É neste contexto que Draghi lançou em Sintra a discussão sobre como crescer no pós-crise, num contexto de tendência internacional de abrandamento do crescimento e da produtividade nas economias avançadas que sente no século XXI, e que pode ter sido agravado pela crise dos últimos anos.
Após o discurso de Mario Draghi, seguem-se na terça-feira uma manhã de trabalho em torno dos temas inovação, investimento e produtividade. Primeiro, David Autor, professor no MIT, apresenta o seu artigo "O crescimento da produtividade ameaça o desemprego"; segue-se o debate em torno do artigo "Há um gap de investimento nas economias avançadas? E se sim, porquê?", assinado, entre outros, por Thomas Phillipon, da Universidade de Nova Iorque.
Os trabalhos chegam ao fim pela hora de almoço com painel de debate que conta com vários especialistas em inovação: Mariana Mazzucato (University College London), Joel Mokyr (Northwestern University) Hal Varian (Economista-chefe da Google) e Reinhilde Veugelers (KU Leuven), moderados por Peter Praet, economista-chefe do BCE.

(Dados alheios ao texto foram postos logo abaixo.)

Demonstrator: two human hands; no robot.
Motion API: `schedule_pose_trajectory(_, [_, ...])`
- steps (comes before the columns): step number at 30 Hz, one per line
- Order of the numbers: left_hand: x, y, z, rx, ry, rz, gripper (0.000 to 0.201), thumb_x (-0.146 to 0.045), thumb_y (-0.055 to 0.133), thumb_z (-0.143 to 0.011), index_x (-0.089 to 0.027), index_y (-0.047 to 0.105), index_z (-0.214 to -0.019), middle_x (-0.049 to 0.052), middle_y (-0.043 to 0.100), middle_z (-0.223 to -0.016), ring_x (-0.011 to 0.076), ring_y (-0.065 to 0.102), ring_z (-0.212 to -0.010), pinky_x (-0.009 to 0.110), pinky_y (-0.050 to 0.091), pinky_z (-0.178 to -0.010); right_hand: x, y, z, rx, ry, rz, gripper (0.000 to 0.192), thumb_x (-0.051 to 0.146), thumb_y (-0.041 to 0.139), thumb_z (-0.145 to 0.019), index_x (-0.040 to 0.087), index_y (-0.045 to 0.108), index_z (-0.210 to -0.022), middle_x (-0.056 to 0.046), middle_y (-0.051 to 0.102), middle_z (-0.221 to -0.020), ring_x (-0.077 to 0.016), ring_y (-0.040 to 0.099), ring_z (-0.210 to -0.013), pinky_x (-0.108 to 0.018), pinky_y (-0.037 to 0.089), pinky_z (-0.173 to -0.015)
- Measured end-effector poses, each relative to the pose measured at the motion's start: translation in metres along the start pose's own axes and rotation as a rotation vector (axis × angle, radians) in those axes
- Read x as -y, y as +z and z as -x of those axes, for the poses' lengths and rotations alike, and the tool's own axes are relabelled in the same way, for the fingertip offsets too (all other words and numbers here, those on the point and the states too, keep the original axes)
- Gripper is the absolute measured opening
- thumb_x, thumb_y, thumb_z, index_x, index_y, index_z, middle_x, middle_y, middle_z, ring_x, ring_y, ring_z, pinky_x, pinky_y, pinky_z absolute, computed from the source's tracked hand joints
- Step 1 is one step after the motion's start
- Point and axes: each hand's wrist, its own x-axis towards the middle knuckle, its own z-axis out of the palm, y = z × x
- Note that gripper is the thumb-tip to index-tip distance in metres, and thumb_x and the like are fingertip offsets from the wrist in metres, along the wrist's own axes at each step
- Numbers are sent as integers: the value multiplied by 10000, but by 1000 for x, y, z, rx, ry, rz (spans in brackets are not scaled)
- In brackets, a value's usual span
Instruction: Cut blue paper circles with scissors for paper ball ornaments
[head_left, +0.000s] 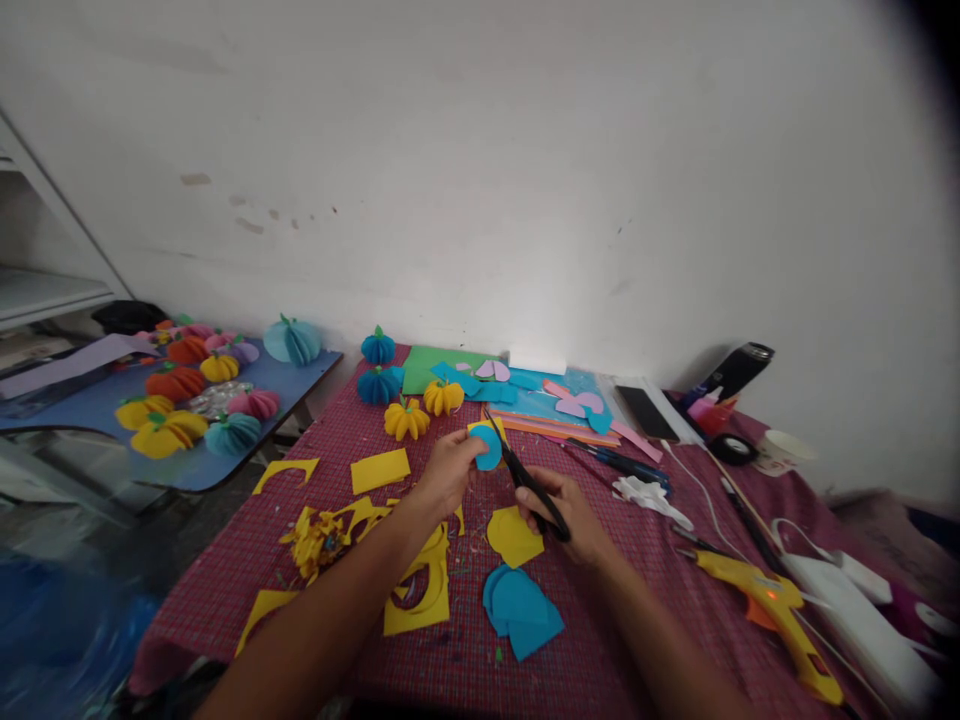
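My left hand pinches a blue paper circle by its left edge. Just behind the circle shows a bit of yellow paper; I cannot tell whether it is held too. Black-handled scissors are gripped in my right hand, their blades pointing up and left at the circle's right edge. Below the right hand lie yellow paper cut-outs and a stack of blue paper cut-outs. Yellow offcuts with round holes are scattered under and beside my left forearm.
Yellow paper pumpkins and blue ones stand at the back left. Coloured sheets, a phone and a box cutter lie behind the hands. A yellow glue gun with cords is at right. More pumpkins fill a blue table.
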Motion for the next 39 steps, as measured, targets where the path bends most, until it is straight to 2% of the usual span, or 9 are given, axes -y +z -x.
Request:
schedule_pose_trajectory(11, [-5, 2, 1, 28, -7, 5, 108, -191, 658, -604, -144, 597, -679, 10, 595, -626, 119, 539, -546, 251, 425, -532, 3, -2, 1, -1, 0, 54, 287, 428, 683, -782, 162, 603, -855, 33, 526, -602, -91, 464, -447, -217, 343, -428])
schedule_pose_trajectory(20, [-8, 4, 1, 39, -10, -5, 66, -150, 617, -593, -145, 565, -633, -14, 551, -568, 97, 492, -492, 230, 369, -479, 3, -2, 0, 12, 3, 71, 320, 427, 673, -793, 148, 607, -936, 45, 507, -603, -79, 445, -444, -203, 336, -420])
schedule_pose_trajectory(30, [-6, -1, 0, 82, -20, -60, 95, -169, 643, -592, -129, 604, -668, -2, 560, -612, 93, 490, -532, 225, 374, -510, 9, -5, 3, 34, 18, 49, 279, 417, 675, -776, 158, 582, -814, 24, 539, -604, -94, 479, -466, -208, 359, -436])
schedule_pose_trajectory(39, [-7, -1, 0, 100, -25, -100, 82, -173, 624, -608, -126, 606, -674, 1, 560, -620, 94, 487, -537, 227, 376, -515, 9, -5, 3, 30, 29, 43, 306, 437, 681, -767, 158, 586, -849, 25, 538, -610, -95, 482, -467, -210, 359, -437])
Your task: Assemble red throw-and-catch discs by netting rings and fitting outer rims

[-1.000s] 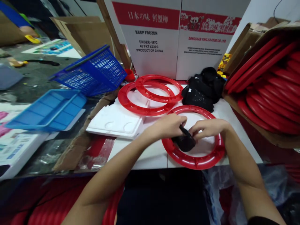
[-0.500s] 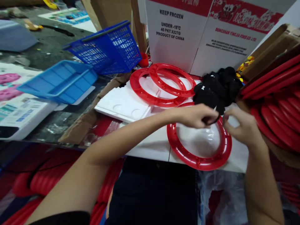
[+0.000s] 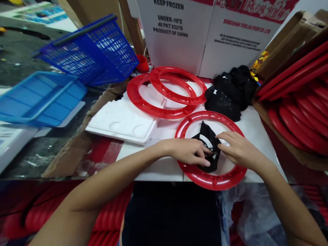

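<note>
A red plastic ring (image 3: 215, 184) lies flat near the front edge of the white work surface. Inside it is a small folded piece of black fabric (image 3: 205, 130) with a white printed curve. My left hand (image 3: 191, 152) reaches over the ring's left side, its fingers and thumb closed on the fabric's near part. From the right, my right hand (image 3: 238, 150) pinches the fabric's right edge; its fingertips are partly hidden. Behind the ring sits a heap of similar black fabric pieces (image 3: 228, 94).
Two more red rings (image 3: 143, 106) overlap behind a white foam slab (image 3: 120, 119). Stacked red curved parts (image 3: 302, 126) fill a carton at right. A blue basket (image 3: 97, 51) and a light-blue tray (image 3: 43, 99) stand at left. A printed white carton (image 3: 176, 48) forms the back wall.
Both hands have come down and nearer from beside the black heap into the front ring. A black fabric piece now lies spread under my fingers there. The camera view has shifted rightward.
</note>
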A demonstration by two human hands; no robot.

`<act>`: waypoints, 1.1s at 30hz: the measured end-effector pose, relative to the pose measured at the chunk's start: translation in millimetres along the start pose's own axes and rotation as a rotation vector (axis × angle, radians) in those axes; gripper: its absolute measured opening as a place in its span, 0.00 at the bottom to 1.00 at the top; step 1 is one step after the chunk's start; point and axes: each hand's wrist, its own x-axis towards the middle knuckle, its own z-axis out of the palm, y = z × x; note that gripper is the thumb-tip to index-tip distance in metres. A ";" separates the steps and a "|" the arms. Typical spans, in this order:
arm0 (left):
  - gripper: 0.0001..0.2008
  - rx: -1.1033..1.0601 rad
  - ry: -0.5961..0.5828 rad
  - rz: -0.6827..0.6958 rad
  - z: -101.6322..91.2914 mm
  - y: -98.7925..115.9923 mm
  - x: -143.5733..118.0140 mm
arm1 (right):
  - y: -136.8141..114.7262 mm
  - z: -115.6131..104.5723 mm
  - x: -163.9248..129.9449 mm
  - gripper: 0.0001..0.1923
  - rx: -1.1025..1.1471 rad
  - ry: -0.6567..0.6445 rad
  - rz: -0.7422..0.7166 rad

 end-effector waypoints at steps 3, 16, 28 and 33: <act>0.16 -0.077 -0.065 0.008 1.9 5.2 -6.9 | -17.1 -12.5 -20.2 0.10 -0.032 0.009 0.020; 0.18 0.397 0.118 -0.473 22.7 10.8 6.6 | 10.4 -8.1 -34.3 0.12 -0.379 -0.085 0.305; 0.29 0.659 0.080 -0.149 10.9 -13.3 20.2 | -44.7 13.3 13.1 0.14 -0.116 -0.249 0.456; 0.24 0.599 0.198 -0.538 26.7 4.5 24.5 | -13.1 -5.4 19.8 0.27 -0.184 -0.042 0.405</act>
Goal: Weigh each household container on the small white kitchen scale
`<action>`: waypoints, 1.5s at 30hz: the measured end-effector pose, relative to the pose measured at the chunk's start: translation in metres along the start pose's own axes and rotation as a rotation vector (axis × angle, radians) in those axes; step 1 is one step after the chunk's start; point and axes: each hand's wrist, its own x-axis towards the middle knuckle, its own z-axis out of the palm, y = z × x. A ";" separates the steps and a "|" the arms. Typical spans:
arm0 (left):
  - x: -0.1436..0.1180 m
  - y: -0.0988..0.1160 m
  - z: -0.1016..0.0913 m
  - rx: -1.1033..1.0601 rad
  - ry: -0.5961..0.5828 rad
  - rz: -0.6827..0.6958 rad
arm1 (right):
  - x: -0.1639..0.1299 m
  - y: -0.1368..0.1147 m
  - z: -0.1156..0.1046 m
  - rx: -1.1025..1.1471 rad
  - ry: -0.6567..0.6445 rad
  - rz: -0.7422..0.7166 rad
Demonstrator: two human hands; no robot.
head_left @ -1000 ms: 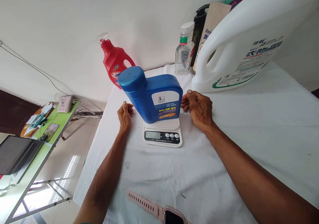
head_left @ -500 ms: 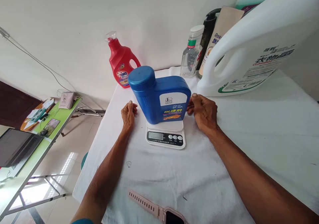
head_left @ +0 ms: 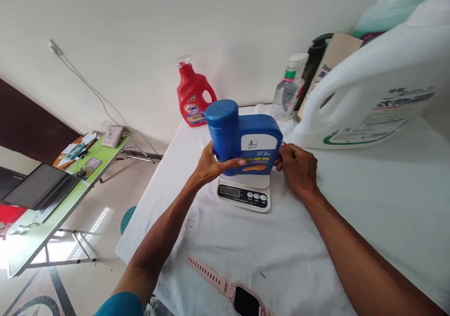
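Observation:
A blue motor oil bottle [head_left: 225,133] stands on the white platform of a digital kitchen scale [head_left: 243,197]. My left hand [head_left: 215,163] is wrapped round the bottle's lower left side, thumb across the front label; its other fingers are mostly hidden behind the bottle. Curled closed, my right hand [head_left: 300,166] rests on the cloth at the bottle's right edge. Its fingertips are close to the bottle; I cannot tell whether they touch it. The scale's display looks dark, with no figures readable.
Behind stand a red detergent bottle [head_left: 193,95], a clear bottle [head_left: 286,93] and a large white jug [head_left: 351,114]. A pink-strapped smartwatch [head_left: 246,299] lies near the front. To the left, a green table [head_left: 101,161] holds a laptop [head_left: 37,184].
My left hand has moved from the cloth beside the scale onto the blue bottle and taken hold of it. My right hand stays closed beside it. The view has shifted left.

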 end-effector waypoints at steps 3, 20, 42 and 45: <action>0.001 -0.001 0.008 -0.075 0.048 -0.049 | 0.000 -0.002 0.000 -0.001 -0.009 0.007; 0.060 -0.021 -0.119 -0.057 0.584 0.156 | 0.009 0.017 0.003 -0.019 0.001 -0.007; 0.135 -0.080 -0.132 0.092 0.582 0.104 | 0.012 0.022 0.002 -0.013 -0.023 -0.042; 0.129 -0.074 -0.130 0.154 0.565 0.086 | 0.011 0.022 0.002 0.020 -0.024 -0.046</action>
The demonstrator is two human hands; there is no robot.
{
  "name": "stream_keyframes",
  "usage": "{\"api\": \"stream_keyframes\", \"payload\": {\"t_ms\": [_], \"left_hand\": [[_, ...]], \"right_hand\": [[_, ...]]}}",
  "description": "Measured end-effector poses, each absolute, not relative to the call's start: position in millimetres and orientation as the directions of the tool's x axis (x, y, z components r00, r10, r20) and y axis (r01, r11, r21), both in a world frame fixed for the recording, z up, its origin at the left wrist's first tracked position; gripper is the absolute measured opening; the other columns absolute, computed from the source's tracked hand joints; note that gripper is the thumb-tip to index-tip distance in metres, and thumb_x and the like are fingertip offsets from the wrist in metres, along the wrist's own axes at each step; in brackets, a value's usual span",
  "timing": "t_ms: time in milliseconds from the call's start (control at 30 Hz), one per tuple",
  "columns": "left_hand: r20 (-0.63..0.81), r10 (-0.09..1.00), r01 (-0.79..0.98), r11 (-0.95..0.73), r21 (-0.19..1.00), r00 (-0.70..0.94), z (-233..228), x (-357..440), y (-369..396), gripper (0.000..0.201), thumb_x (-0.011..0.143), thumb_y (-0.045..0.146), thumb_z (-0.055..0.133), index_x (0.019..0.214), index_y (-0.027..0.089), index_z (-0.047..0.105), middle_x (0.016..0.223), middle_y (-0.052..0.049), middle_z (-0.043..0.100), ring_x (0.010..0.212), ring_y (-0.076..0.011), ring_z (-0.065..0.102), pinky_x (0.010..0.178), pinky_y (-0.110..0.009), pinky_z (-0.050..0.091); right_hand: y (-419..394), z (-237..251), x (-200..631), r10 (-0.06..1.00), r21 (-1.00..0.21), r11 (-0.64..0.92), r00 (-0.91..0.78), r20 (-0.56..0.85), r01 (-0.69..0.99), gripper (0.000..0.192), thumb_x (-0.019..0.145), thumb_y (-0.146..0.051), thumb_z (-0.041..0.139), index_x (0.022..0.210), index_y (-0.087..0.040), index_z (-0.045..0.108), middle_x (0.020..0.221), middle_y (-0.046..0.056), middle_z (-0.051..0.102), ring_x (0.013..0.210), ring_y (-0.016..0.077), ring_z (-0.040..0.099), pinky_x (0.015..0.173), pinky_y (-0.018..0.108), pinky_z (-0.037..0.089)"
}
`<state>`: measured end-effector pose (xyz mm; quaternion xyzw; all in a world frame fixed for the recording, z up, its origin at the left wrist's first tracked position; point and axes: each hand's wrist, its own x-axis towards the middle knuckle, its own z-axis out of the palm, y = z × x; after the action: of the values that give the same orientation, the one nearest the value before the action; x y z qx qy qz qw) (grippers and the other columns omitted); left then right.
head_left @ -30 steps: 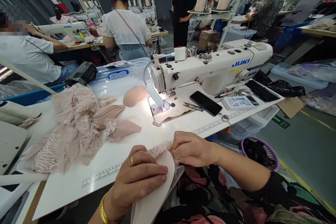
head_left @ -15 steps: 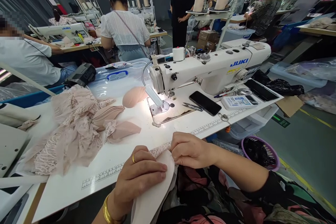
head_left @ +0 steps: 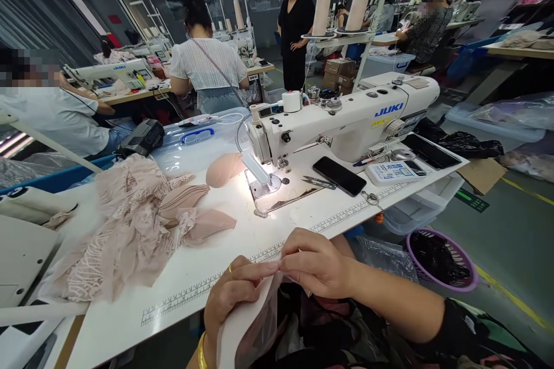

Na quarta-feira, último dia, os participantes debatem os ciclos económicos e a importância da política macroeconómica e, como já é habitual, os trabalhos terminam com um painel de banqueiros centrais: Mark Carney (Inglaterra), Mario Draghi (BCE), Haruhiko Kuroda (Japão) e Stephen Poloz (Canadá) serão moderados por Karnit Flug, a governadora do Banco de Israel.